Problem to solve:
With the line that contains "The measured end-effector" as the final line, return every line from the start of the data below exactly.

Supplied data:
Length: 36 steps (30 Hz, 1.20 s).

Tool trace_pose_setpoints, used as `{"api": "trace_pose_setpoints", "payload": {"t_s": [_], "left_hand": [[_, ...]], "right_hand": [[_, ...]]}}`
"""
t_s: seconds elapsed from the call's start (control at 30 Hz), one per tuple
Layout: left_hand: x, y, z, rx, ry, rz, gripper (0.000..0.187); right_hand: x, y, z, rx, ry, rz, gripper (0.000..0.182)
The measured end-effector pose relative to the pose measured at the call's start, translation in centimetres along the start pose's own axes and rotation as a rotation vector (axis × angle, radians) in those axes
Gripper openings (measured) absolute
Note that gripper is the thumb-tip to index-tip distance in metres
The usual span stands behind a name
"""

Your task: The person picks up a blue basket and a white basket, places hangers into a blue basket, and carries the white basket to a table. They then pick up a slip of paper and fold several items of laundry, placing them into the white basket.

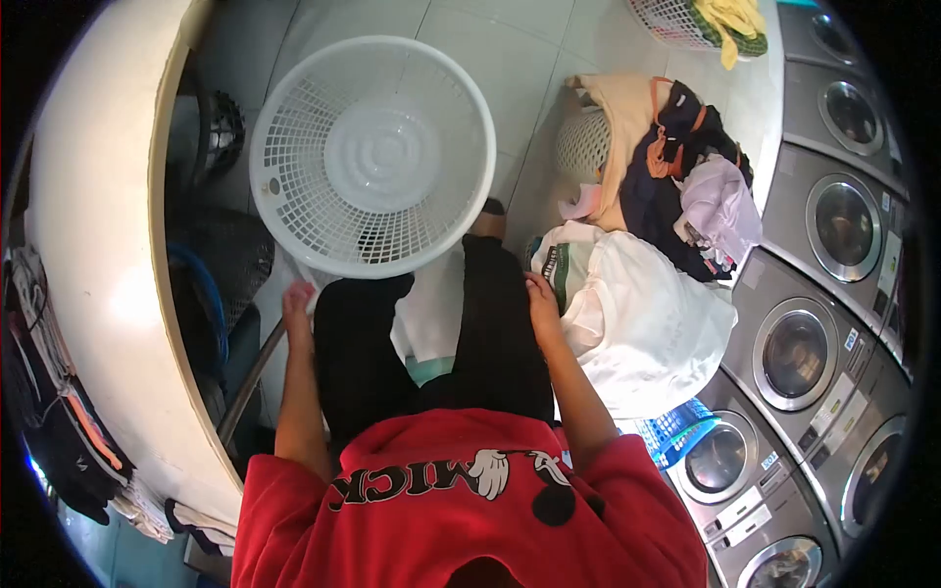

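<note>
My left hand [298, 297] is beside my left knee, just below the rim of a large white plastic basket [263, 169]; whether its fingers pinch the pale material there is too small to tell. The basket holds nothing and stands in front of my knees. My right hand [541, 299] rests by my right thigh, at the edge of a heap of white cloth [657, 323] with a green-and-dark patterned part. Its fingers are bent and partly hidden against the cloth. Beyond the heap, dark, peach and lilac clothes [718, 201] lie over another white basket [582, 145].
Grey front-loading machines [845, 225] line the right side. A blue basket [676, 431] stands near them. Another basket with yellow cloth [730, 22] is at the top right. On the left are a cream tabletop [108, 225], folded clothes [59, 392] and a metal bar [257, 377].
</note>
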<state>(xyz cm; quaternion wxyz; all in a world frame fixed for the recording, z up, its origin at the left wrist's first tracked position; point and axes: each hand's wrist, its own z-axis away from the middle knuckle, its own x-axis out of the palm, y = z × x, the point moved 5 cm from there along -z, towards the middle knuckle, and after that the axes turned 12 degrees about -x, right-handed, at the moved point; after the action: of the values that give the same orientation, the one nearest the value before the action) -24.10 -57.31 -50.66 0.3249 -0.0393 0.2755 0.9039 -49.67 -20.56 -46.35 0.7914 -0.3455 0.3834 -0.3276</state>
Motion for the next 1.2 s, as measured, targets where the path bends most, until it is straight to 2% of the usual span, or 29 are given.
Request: {"api": "trace_pose_setpoints", "payload": {"t_s": [0.03, 0.07, 0.13, 0.17, 0.2, 0.27, 0.3, 0.33, 0.37, 0.4, 0.43, 0.47, 0.6, 0.67, 0.73, 0.77, 0.8, 0.83, 0.87, 0.9, 0.97, 1.07, 1.13, 1.2], "left_hand": [[1.4, 2.8, 0.2, 0.02, 0.037, 0.036, 0.036], [3.1, 4.7, 0.0, 0.05, 0.022, 0.052, 0.036], [7.1, 9.4, 0.8, 0.499, -0.121, -0.291, 0.038], [9.2, 9.4, 1.4, 0.571, -0.161, -0.386, 0.038], [11.6, 8.9, 1.9, 0.647, -0.197, -0.481, 0.038], [15.3, 6.3, 3.5, 0.825, -0.174, -0.981, 0.048], [16.2, 4.0, 4.2, 0.73, -0.156, -1.182, 0.054], [16.4, 1.6, 4.7, 0.63, -0.127, -1.384, 0.06], [15.9, -0.6, 4.5, 0.626, -0.12, -1.366, 0.064], [15.4, -2.1, 4.4, 0.626, -0.114, -1.349, 0.068], [15.0, -2.0, 6.1, 0.684, -0.095, -1.34, 0.067], [14.7, -2.1, 7.6, 0.732, -0.081, -1.333, 0.066], [11.7, -1.5, 9.0, 0.909, -0.133, -1.19, 0.063], [10.0, 0.1, 10.4, 1.067, -0.108, -1.071, 0.06], [8.7, 1.6, 12.4, 1.128, -0.053, -1.062, 0.057], [7.9, 2.0, 12.2, 1.155, -0.119, -1.014, 0.055], [7.5, 2.3, 11.9, 1.178, -0.185, -0.959, 0.053], [7.5, 2.7, 11.5, 1.108, -0.117, -1.047, 0.051], [7.6, 3.2, 11.2, 1.031, -0.048, -1.131, 0.049], [8.1, 3.9, 11.2, 1.051, -0.057, -1.133, 0.049], [9.0, 4.3, 10.3, 0.906, -0.107, -1.111, 0.045], [10.5, 4.3, 9.8, 0.889, -0.199, -1.104, 0.041], [10.9, 4.3, 8.8, 0.893, -0.222, -1.118, 0.039], [10.9, 4.8, 9.5, 0.861, -0.191, -1.106, 0.038]], "right_hand": [[-0.1, -2.1, -0.3, -0.063, 0.027, 0.082, 0.024], [0.3, -3.3, -0.6, -0.189, 0.08, 0.004, 0.022], [1.0, -12.4, -0.3, -0.265, -0.048, -0.389, 0.026], [0.9, -17.2, 0.9, -0.371, -0.123, -0.489, 0.026], [0.4, -21.2, 2.9, -0.524, -0.207, -0.556, 0.026], [-2.0, -28.3, 8.9, -0.984, -0.357, -0.806, 0.03], [-3.2, -30.0, 12.6, -0.851, -0.482, -0.958, 0.029], [-5.1, -32.7, 16.1, -1.113, -0.468, -1.113, 0.025], [-7.0, -34.9, 19.7, -1.39, -0.451, -1.26, 0.023], [-8.8, -36.1, 22.8, -1.485, -0.411, -1.299, 0.028], [-9.7, -36.3, 27.0, -1.508, -0.885, -1.303, 0.071], [-10.8, -36.1, 29.1, -1.598, -0.965, -1.26, 0.065], [-13.5, -35.1, 32.7, -1.827, -0.894, -1.107, 0.045], [-14.2, -34.3, 33.2, -1.894, -0.858, -0.978, 0.041], [-14.4, -33.6, 32.2, -1.927, -0.763, -0.811, 0.044], [-14.6, -33.0, 31.4, -1.952, -0.735, -0.788, 0.044], [-14.1, -32.2, 28.7, -1.828, -0.53, -0.548, 0.036], [-13.7, -31.2, 25.5, -1.68, -0.331, -0.325, 0.035], [-12.8, -29.4, 21.7, -1.324, -0.422, -0.356, 0.033], [-11.7, -26.9, 17.2, -1.168, -0.423, -0.399, 0.032], [-12.4, -21.2, 9.3, -0.701, -0.37, -0.506, 0.032], [-16.5, -12.8, 0.1, -0.537, 0.12, -0.829, 0.027], [-19.0, -8.4, -3.5, -0.349, 0.266, -1.026, 0.032], [-21.4, -4.1, -6.5, -0.289, 0.449, -1.227, 0.024]]}}
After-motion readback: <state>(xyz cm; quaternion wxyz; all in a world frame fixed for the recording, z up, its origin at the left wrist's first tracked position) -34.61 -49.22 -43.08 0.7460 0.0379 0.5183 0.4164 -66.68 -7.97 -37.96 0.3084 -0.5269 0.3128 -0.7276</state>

Answer to this exercise:
Length: 36 steps (30 Hz, 1.20 s).

Tool trace_pose_setpoints, used as `{"api": "trace_pose_setpoints", "payload": {"t_s": [_], "left_hand": [[_, ...]], "right_hand": [[_, ...]]}}`
"""
t_s: seconds elapsed from the call's start (control at 30 Hz), one per tuple
Layout: left_hand: x, y, z, rx, ry, rz, gripper (0.000..0.187); right_hand: x, y, z, rx, ry, rz, gripper (0.000..0.182)
The measured end-effector pose relative to the pose measured at the call's start, translation in centimetres along the start pose's own axes and rotation as a rotation vector (axis × angle, radians) in those axes

Nothing further is required for this answer.